Frank Zhang, Li Ning's director of government and public affairs, played down the incident.

"We don't think this is an insulting gesture to the Chinese," Zhang said. "In fact, the gesture shows that the Spanish team is so humorous, relaxing and cute. They sat around a dragon pattern, which we think showed respect to the Chinese. This is what really gets to me. The freakin' Chinese athletic wear sponsor's cover-up. Or actually, their refusal to see the reality of the situation. Just trying to save face and shit...it's disgusting. "...the gesture shows that the Spanish team is so humorous, relaxing and cute?" Give me a break. The longer Li Ning butters up this situation, the less respect they have in the eyes of the international community. But who knows. Maybe it all comes down to a straight up business decision. Maybe their ties to the team is raking in some big cheddar for them. Still though, I would love to see some semblance of self-respect and national pride in this case. $$$ be damned.

"Li Ning Ltd. will not change any business plans with the Spanish team because of this," Zhang added. "People should focus on great Olympic Games instead of something else."

World champion Spain is 2-0 at the Olympics after rallying to beat China 85-75 Tuesday while consistently getting booed.

Copyright 2008 The Associated Press. All rights reserved. This material may not be published, broadcast, rewritten or redistributed.

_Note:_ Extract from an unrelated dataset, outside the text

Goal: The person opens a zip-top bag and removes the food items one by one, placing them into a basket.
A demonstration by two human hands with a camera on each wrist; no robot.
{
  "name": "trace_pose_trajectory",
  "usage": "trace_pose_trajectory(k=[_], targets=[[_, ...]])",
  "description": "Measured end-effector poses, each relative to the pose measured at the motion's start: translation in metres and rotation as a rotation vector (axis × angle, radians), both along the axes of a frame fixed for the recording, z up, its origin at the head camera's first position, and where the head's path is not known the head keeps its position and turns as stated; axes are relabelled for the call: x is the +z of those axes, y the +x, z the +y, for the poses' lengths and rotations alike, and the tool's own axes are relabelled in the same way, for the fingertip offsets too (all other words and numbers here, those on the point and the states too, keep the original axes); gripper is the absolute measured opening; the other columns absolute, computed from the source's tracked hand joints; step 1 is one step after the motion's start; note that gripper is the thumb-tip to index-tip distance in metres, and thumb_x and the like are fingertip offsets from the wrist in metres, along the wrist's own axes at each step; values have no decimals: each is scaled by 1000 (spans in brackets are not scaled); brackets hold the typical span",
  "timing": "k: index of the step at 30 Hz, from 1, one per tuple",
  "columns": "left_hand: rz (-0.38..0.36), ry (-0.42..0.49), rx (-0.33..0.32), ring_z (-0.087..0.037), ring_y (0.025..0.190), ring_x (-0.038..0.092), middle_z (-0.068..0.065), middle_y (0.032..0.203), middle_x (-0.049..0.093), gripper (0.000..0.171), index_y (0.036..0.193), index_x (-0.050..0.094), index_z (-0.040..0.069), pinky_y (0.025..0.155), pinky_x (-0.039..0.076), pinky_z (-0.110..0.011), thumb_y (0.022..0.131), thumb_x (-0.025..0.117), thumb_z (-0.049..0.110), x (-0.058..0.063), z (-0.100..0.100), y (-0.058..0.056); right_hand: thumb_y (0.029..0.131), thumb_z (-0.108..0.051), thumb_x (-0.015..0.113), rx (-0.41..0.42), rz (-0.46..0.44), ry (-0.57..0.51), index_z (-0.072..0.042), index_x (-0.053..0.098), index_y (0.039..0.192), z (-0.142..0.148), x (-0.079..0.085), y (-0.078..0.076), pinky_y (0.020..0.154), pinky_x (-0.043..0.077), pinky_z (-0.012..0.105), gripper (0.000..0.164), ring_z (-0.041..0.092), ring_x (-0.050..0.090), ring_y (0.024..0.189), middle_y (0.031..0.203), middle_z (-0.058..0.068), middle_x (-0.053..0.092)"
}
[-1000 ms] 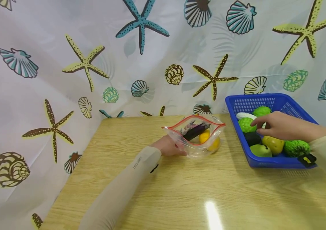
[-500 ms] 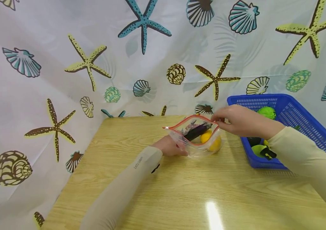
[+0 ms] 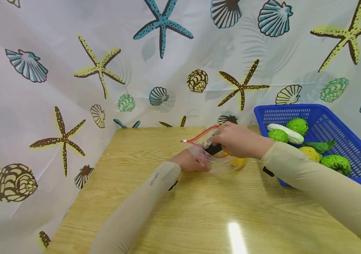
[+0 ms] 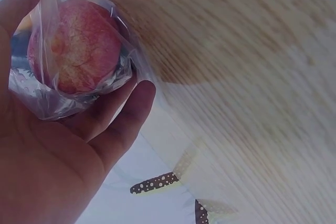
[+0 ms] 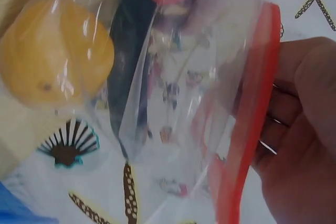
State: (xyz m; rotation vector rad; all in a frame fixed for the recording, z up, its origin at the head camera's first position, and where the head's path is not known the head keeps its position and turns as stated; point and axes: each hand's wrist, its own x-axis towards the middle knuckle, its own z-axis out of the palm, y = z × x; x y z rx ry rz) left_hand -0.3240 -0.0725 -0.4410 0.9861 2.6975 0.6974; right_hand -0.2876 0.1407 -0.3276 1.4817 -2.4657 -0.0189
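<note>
Nearest you, on the near side of the clear plastic bag (image 3: 217,165), the wood-grain tabletop (image 3: 174,218) carries a bright streak of reflected light. Your left sleeve (image 3: 132,208) and right sleeve (image 3: 320,183), both pale, run in toward the bag. At the bag's left side, your left hand (image 3: 190,161) grips it, thumb and fingers curved about the plastic. Your right hand (image 3: 239,140) is bent over the bag's right side, at the mouth; its fingers pass behind the red rim (image 5: 260,108), so you cannot tell whether the tips hold anything.

The bag rests on the tabletop between your hands, its mouth parted, with a white slider (image 3: 185,140) at the rim's left end. Inside the bag, note a red round fruit (image 4: 79,45) close to your left palm, a dark elongated vegetable (image 5: 128,66), and a yellow-orange round fruit (image 5: 58,53) toward the bag's right.

To the right of the bag, and apart from it, sits the blue basket (image 3: 318,114), which contains a white elongated vegetable (image 3: 291,135), green bumpy produce (image 3: 336,164) and a yellow item (image 3: 310,153). Beyond the bag hangs white cloth (image 3: 174,60) printed with starfish and shells.
</note>
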Motion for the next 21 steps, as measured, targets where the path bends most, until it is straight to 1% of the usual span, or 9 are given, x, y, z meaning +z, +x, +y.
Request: trace_pose_trajectory(k=[2, 5, 8, 10, 12, 14, 17, 19, 21], targets=[[6, -2, -16, -6, 75, 51, 8, 92, 54, 28, 73, 63, 24, 71, 47, -25, 73, 79, 47, 0, 0, 0, 75, 3, 69, 0, -102, 19, -14, 69, 85, -7, -6, -2, 67, 52, 38, 20, 17, 57, 76, 85, 0, 67], [0, -15, -17, -7, 77, 51, 7, 92, 55, 27, 71, 66, 23, 72, 47, -26, 74, 78, 47, 2, -1, 0, 80, -4, 71, -25, -238, 75, -17, 69, 87, -15, -15, -5, 65, 53, 33, 15, 13, 55, 74, 85, -2, 63], [-28, -37, 22, -7, 79, 53, 9, 94, 58, 34, 88, 66, 21, 77, 49, -28, 73, 77, 49, 5, -1, 3, 84, -8, 69, -61, -328, 147, -19, 69, 97, -21, -25, -10, 74, 52, 32, 18, 12, 55, 82, 93, -2, 63], [-38, -51, 54, -6, 82, 54, 10, 97, 59, 46, 103, 61, 20, 81, 49, -30, 72, 77, 50, 5, 0, 4, 85, -8, 68, -77, -345, 178, -20, 67, 100, -24, -32, -13, 77, 52, 33, 19, 13, 56, 88, 97, -1, 64], [-34, -67, 76, -6, 84, 54, 10, 99, 60, 58, 114, 54, 21, 84, 49, -31, 70, 78, 52, 4, 0, 5, 85, -4, 65, -84, -358, 198, -20, 66, 98, -26, -37, -16, 79, 51, 33, 21, 14, 56, 92, 99, -1, 65], [-15, -74, 78, -6, 85, 54, 11, 101, 60, 61, 117, 54, 22, 84, 49, -31, 69, 78, 53, 2, -1, 4, 84, -1, 64, -76, -349, 207, -20, 66, 96, -28, -41, -17, 79, 50, 34, 22, 15, 55, 93, 97, -1, 65], [10, -66, 72, -5, 85, 54, 11, 103, 59, 63, 118, 55, 24, 84, 49, -31, 68, 78, 54, -3, -3, 2, 84, 0, 64, -73, -318, 229, -20, 68, 102, -29, -45, -19, 81, 50, 35, 27, 16, 54, 93, 101, -1, 64], [11, -54, 69, -6, 85, 54, 11, 104, 59, 64, 118, 55, 23, 83, 49, -30, 67, 78, 54, -6, -5, 0, 85, -1, 63, -73, -309, 251, -20, 68, 107, -31, -47, -20, 78, 50, 34, 29, 16, 53, 92, 107, 0, 63], [6, -51, 70, -6, 88, 54, 9, 108, 60, 70, 123, 53, 21, 84, 49, -31, 67, 78, 54, -7, -7, 0, 88, -3, 62, -85, -309, 274, -20, 68, 111, -33, -50, -21, 77, 50, 32, 30, 15, 52, 96, 117, 1, 61]])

Let's GROW & EVOLVE for our own sake ya'll. This shit is straight up embarassing.

"Racism is a refuge for the ignorant. It seeks to divide and to destroy. It is the enemy of freedom, and deserves to be met head-on and stamped out."
-Pierre Berton
"Racism is a much more clandestine, much more hidden kind of phenomenon, but at the same time it's perhaps far more terrible than it's ever been."
-Angela Davis




2 comments:

AC said...

i don't know man, my knee jerk reaction was "wow that's fucked up." but now i find it mildly funny. i mean in this day & age of pc awareness i don't think they meant anything derogatory by it - if they did then they're straight stupid. the chinese may have been downplaying it but look at them - they probably don't deal with racism that much since 95% of their country is one race. we as americans are more sensitive to it because ours is the only country built on hundreds of different backgrounds. my friend from ghana said at dinner the other night, if someone called me the N word i wouldn't care, because i didn't grow up hearing it.

it's not as fucked up as that weekend at bernie's jpg w/ bernie mac's face shopped onto it at least!

<3,
devil's advocate

Black Moses said...

man, u know all summer i sort of avoided this, and the olympics in general. i had no idea they'd done that. idiots. its amazing how many racist things come out of spain in the media and whatnot, but down on the ground, when i was there, i didn't experience anything of the sort, not personally. very strange.